2

We run a small mongodb replica set on three bare metal servers (no virtualization, no docker/kubernetes) with Debian 11 and mongodb 5.0.6:

machineA: 128GB RAM, 1TB disk, PRIMARY machineB: 128GB RAM, 1TB disk, SECONDARY machineC: 8GB RAM, 20GB disk, ARBITER

All of a sudden we experience outages with error in our application log like "NotWritablePrimary"/"MongoNotPrimaryException" - we were assuming that our connection string would make sure that no outage occurs:

mongodb://machineA:27017,machineB:27017/?replicaSet=MyRepl&waitQueueMultiple=10&readPreference=primaryPreferred 

It turned out that the PRIMARY mongodb instance was killed by the linux kernel, as it was consuming to much RAM. The replica set was now running for 3 months without a problem at any time.
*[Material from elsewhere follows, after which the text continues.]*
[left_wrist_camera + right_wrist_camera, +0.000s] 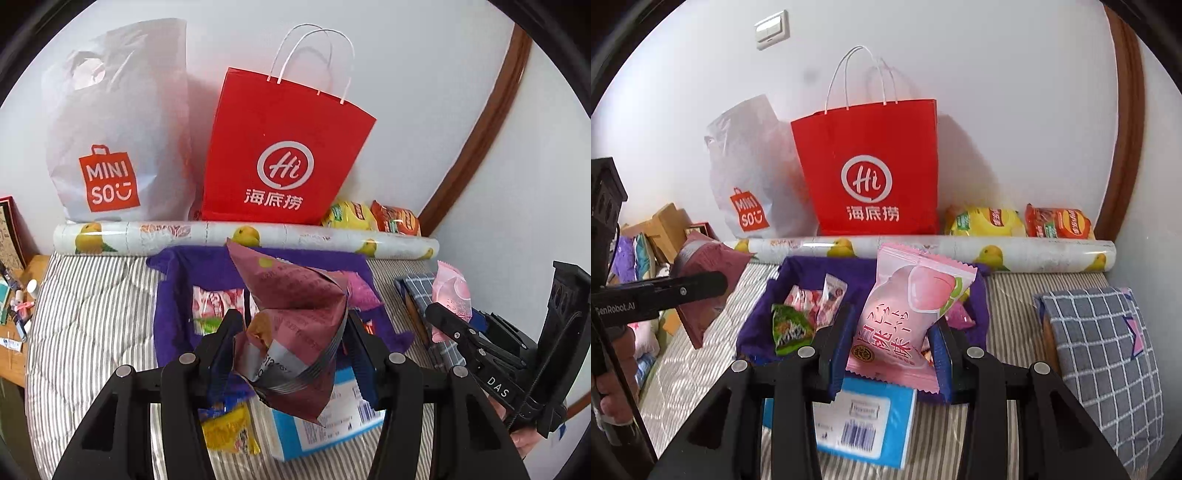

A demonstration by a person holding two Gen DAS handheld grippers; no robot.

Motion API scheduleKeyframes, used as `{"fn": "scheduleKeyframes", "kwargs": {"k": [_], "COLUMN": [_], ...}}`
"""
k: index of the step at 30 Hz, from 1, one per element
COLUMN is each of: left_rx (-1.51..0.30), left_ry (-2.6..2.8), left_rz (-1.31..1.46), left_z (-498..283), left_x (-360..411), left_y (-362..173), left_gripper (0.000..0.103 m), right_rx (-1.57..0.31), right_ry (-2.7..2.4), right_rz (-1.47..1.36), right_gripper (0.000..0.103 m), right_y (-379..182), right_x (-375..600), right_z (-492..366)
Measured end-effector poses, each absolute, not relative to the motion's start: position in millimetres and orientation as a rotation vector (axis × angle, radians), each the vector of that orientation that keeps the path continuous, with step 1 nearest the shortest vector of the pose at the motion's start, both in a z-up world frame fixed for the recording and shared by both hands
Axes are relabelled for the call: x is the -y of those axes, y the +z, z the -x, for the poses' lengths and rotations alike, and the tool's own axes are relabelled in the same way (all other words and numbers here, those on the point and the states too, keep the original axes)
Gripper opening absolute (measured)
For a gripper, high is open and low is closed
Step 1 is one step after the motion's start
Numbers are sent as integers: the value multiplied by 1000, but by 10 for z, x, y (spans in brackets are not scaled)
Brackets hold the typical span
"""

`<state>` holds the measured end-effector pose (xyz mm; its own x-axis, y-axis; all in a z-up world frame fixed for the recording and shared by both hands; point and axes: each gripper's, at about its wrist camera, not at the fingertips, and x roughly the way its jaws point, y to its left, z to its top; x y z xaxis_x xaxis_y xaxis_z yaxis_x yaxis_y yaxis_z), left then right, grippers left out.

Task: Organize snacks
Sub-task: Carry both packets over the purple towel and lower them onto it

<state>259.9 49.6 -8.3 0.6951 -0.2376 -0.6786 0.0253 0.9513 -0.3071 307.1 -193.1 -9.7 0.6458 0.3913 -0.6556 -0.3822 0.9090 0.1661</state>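
Observation:
My left gripper [291, 332] is shut on a crumpled maroon snack bag [291, 314], held up over a purple fabric basket [173, 295]. My right gripper [892, 332] is shut on a pink peach-print packet [905, 314], also above the purple basket [757, 325]. Small sweets and a green packet [790, 328] lie inside the basket. The right gripper with its pink packet [452, 295] shows at the right of the left wrist view. The left gripper's maroon bag [705, 284] shows at the left of the right wrist view.
A red paper bag [284, 147] and a white plastic bag [114, 129] stand against the wall behind a lemon-print roll [166, 236]. Yellow and orange crisp bags [1019, 221] lie by the wall. A blue box [864, 421] and a checked cloth bundle [1104, 350] rest on the striped bedding.

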Motion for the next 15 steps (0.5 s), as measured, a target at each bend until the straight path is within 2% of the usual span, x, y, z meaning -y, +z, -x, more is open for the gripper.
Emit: {"fn": "scheduleKeyframes", "kwargs": {"k": [7, 15], "left_rx": [-801, -827], "left_ry": [-153, -130], "left_rz": [300, 319], "left_z": [-2925, -3262], "left_x": [-499, -569], "left_y": [-156, -326], "left_gripper": [53, 53], "right_rx": [-763, -836], "right_ry": [457, 497], "right_rz": [-62, -90], "right_gripper": [40, 40], "right_y": [-172, -571], "right_x": [1901, 1802], "right_z": [-3416, -3770]}}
But all of a sudden I see RAM consumption like this:

enter image description here

All of a sudden there was a massive RAM usage by mongodb: enter image description here

Right after the kernel killed the mongod process, it was restarted by SystemD as it runs as a service. But right after the restart it again consumes maximum amount of RAM until it dies again.

All of a sudden this behaviour stopped this morning. We did not change anything on our application so the question now is: what eats so much RAM in the mongodb process?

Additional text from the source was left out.